[Stored records]
· · · · · · ·
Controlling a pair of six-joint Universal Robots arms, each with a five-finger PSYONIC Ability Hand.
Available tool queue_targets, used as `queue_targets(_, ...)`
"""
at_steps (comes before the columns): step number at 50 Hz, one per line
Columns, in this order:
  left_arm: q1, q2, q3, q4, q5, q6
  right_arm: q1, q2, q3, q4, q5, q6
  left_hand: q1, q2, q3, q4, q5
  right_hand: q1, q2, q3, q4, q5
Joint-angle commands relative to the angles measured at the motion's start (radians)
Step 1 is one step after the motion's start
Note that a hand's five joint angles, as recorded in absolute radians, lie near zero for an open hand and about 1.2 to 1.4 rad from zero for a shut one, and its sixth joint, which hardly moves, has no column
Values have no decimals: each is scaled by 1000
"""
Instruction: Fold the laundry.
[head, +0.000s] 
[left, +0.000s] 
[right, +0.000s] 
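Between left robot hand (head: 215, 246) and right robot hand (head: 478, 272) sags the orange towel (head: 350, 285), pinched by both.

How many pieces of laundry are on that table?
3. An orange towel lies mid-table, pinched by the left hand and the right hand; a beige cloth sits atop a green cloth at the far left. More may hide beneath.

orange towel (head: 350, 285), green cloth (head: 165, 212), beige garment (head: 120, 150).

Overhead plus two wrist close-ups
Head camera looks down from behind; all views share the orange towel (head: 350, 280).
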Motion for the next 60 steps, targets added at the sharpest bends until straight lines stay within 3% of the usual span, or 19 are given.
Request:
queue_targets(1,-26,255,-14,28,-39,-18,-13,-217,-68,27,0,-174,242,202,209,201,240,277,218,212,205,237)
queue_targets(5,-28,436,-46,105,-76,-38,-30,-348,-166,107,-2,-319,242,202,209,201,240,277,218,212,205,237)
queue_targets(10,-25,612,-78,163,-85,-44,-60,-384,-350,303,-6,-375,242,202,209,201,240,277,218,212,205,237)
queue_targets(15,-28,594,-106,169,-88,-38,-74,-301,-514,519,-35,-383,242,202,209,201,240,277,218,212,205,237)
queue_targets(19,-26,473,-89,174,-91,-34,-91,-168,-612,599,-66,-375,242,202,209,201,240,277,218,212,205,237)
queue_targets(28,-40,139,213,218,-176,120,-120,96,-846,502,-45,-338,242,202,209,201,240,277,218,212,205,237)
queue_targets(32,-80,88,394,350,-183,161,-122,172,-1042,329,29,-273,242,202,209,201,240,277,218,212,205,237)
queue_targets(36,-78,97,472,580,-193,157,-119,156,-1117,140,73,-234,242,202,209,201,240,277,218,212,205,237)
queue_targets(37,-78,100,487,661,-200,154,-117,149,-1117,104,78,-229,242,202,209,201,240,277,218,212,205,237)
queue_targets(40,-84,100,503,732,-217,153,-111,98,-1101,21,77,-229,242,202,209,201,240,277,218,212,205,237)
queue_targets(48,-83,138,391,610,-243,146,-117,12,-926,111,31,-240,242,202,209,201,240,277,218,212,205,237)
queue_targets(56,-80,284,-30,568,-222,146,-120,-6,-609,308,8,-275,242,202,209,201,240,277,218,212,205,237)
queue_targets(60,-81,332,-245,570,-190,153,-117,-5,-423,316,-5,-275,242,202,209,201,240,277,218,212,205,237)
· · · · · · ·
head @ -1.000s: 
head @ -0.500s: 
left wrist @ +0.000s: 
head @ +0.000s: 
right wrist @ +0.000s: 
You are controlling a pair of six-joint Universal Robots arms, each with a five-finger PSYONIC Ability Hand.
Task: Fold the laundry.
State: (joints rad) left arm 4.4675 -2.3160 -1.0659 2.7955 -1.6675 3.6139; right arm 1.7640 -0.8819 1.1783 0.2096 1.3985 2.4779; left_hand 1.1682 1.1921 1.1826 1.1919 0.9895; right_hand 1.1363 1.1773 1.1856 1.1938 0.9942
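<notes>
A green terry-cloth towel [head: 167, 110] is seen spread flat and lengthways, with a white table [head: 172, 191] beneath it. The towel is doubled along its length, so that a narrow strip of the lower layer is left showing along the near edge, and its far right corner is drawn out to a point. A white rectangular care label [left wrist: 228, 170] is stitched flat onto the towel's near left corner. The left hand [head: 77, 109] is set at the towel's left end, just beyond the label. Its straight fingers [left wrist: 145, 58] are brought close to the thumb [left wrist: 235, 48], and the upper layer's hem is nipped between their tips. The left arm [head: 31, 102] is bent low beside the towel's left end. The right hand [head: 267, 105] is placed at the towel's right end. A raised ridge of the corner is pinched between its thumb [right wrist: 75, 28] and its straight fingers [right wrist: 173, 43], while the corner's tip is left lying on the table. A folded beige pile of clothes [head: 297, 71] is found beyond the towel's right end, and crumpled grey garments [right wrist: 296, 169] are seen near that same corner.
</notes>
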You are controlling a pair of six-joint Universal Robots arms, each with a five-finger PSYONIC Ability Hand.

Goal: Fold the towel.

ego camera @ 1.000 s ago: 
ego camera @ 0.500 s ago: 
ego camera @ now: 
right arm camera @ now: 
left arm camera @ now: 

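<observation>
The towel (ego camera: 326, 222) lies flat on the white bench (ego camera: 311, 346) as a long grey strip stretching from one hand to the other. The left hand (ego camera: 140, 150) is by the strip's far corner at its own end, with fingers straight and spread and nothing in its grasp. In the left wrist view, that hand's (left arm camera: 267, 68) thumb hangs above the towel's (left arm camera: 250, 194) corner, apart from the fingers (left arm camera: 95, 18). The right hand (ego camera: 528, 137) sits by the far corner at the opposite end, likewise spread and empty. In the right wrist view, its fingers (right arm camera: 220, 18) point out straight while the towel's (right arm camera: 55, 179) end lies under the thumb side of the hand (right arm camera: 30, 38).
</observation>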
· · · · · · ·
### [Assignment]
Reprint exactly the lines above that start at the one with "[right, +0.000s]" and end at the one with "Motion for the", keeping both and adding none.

### [Solution to this task]
[right, +0.000s] 
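Between left robot hand (head: 215, 246) and right robot hand (head: 478, 272) sags the orange towel (head: 350, 285), pinched by both.

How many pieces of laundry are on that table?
3. An orange towel lies mid-table, pinched by the left hand and the right hand; a beige cloth sits atop a green cloth at the far left. More may hide beneath.

orange towel (head: 350, 285), green cloth (head: 165, 212), beige garment (head: 120, 150).

Overhead plus two wrist close-ups
Head camera looks down from behind; all views share the orange towel (head: 350, 280).
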Motion for the next 60 steps, targets added at the sharpest bends until straight lines stay within 3% of the usual span, or 19 are given.

Work on this exercise has been finished.